I think I share John’s point of view on this in many ways, even though I’ve never actively worked on a quantum gravity research project. The problem with quantum gravity research has always seemed to me that, since you can’t measure quantum gravitational effects, you’re in great danger of coming up with lots and lots of “quantum gravities”, but unable to ever know which if any of them has anything to do with the real world. This is kind of what has happened with string theory in recent years. One hope has always been that one will find a mathematically uniquely compelling model, but that has yet to happen. To me the best bet has always been that one might understand quantum gravity by unifying it with the standard model, in a compelling way such that the unified theory explains some of the things the standard model leaves unresolved. This hope was also behind much of the original interest in string theory: it wasn’t just a quantum theory of gravity, but also a theory of particle physics that could be tested.

Like John, I think we still have a long ways to go towards understanding at a deep enough level how quantum field theories really work, and how the internal symmetries of particle physics and the space-time symmetries of gravity can be unified into a more fundamental structure. Progress towards this goal may even require new mathematics, and this means there are all sorts of things to think about and work on.

One person who hasn’t changed his mind about some things is Lubos Motl. According to his latest posting, I’m

…a typical incompetent, power-thirsty, active moron of the kind who often destroy whole countries if they get a chance to do it.

The arXiv puts out charts each year showing the number of submissions by category, the ones for 2007 are now available here. Commentary about this here and here. The general trend is that quite a few years ago the number of HEP papers leveled off, as just about all of them were posted on the arXiv. The number of math papers is still growing quickly, it is only recently that posting math preprints to the arXiv has become a widespread practice. While mathematicians probably write papers at a slower rate than physicists, there are a lot more mathematicians than particle physicists.
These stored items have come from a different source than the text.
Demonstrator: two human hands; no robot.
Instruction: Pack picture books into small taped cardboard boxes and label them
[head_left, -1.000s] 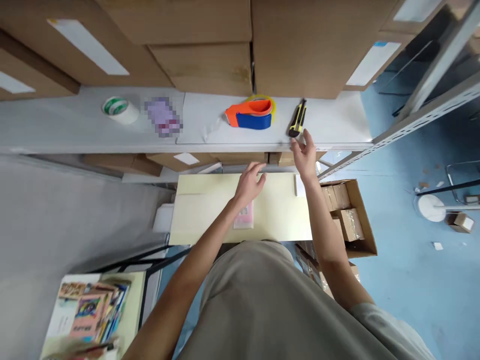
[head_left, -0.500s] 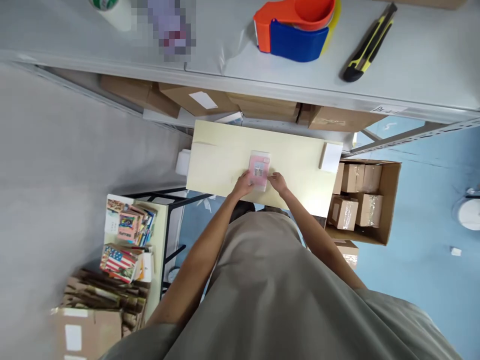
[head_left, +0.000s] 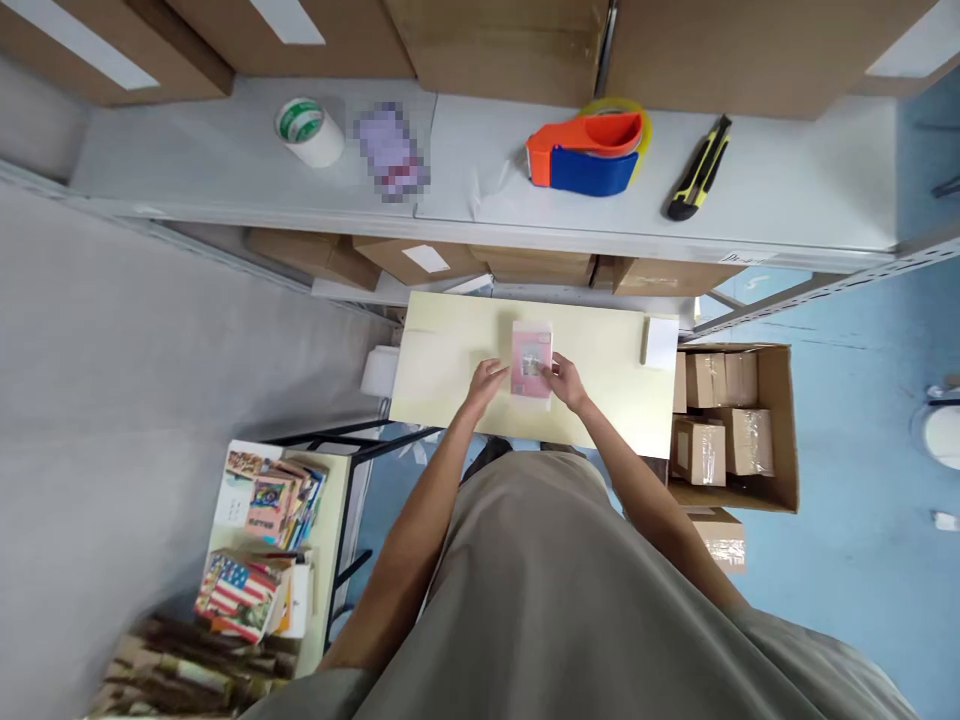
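Head view: your left hand (head_left: 486,384) and right hand (head_left: 568,383) flank the pink packet (head_left: 531,361), which lies flat mid-tabletop (head_left: 442,370), nearer the front edge. Fingers of both hands touch its lower corners; whether they grip or merely rest on it, you cannot tell. Bare tabletop runs left and right of the packet. A white pad (head_left: 661,342) sits at the right edge. On the shelf (head_left: 787,190) above: tape dispenser (head_left: 589,155), utility knife (head_left: 699,170), tape roll (head_left: 309,130). An open carton (head_left: 731,425) stands just right of the tabletop.
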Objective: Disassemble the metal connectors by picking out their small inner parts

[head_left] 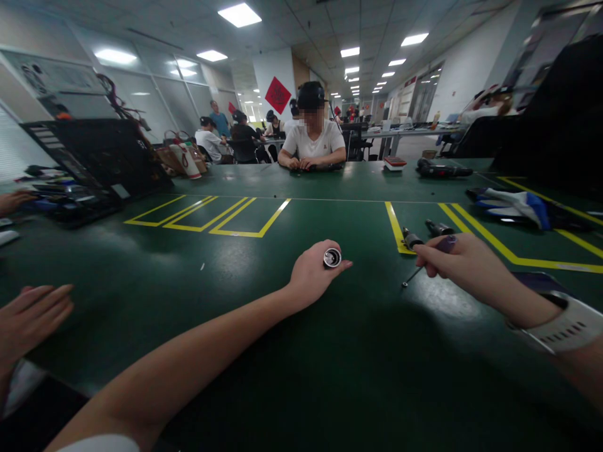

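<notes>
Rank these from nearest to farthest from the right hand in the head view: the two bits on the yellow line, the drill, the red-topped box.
1. Bits, just beyond the right hand, on the yellow line.
2. Drill, far side of the table.
3. Red-topped box, left of the drill; nearly as close.

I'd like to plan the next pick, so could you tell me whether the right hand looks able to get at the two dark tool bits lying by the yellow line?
Probably yes: the tool bits lie just beyond the right hand, with bare table between. That hand already grips a small screwdriver, which may hinder picking.
</notes>
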Tool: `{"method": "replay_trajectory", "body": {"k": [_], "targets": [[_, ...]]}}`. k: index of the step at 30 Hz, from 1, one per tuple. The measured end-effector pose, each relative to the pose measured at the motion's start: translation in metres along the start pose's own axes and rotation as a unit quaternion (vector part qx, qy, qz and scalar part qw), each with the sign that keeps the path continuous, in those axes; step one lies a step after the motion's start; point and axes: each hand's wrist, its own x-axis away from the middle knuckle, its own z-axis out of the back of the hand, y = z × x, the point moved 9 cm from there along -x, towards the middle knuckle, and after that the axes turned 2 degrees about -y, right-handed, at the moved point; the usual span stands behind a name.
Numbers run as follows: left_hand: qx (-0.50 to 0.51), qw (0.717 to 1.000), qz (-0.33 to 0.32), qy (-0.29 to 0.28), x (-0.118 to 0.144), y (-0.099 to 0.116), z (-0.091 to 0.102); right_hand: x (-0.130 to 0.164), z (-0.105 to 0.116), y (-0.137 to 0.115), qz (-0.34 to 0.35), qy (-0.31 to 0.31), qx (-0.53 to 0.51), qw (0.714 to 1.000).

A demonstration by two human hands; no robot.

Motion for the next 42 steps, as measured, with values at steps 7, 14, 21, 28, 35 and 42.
{"method": "replay_trajectory", "body": {"k": [7,14,21,28,35,42], "targets": [[0.041,0.999,-0.003,-0.009,0.002,0.005,-0.002,-0.001,-0.009,0.003,-0.008,-0.027,-0.014,1.0],[0.148,0.988,0.018,-0.046,0.003,0.002,-0.013,-0.007,-0.014,0.022,-0.068,-0.013,-0.21,0.975],[0.415,0.884,0.16,-0.142,0.013,0.003,-0.036,-0.012,-0.03,0.051,-0.114,0.004,-0.404,0.907],[0.477,0.848,0.184,-0.138,0.016,0.011,-0.04,0.011,-0.026,-0.007,0.036,-0.002,-0.516,0.856],[0.492,0.842,0.182,-0.13,0.018,0.012,-0.041,0.045,-0.011,-0.057,0.275,0.08,-0.217,0.933],[0.456,0.864,0.178,-0.118,0.02,0.019,-0.038,0.058,-0.016,-0.078,0.363,0.077,-0.122,0.921]]}}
The end of 2007 has brought one undesirable change. Recently I was down in Princeton, and found out that the University Store, traditionally one of the best places in the world to buy math and physics books, has now gone out of the book-selling business, turning it over the Labyrinth Books. The new Labyrinth store has some math and physics books, but far, far fewer. Maybe they just are getting started, and 2008 will bring better news about this.

This past summer Terry Tomboulis posted a preprint claiming to have a proof of confinement. Recently there has been a note posted on the arXiv by Ito and Seiler claiming to have found a problem with his proof, and a response from him claiming there is no problem. I’d love to hear from an expert who has taken the time to follow these arguments carefully and can explain what is going on here.

For a recent article by Arthur Jaffe surveying the history of rigorous studies of quantum field theory, see here.

Heading off late tomorrow for a 9 day vacation in Paris. Blogging will probably be light to non-existent and it will take me longer to get around to deleting comments. Please don’t feed the trolls.

Best wishes to all for the new year….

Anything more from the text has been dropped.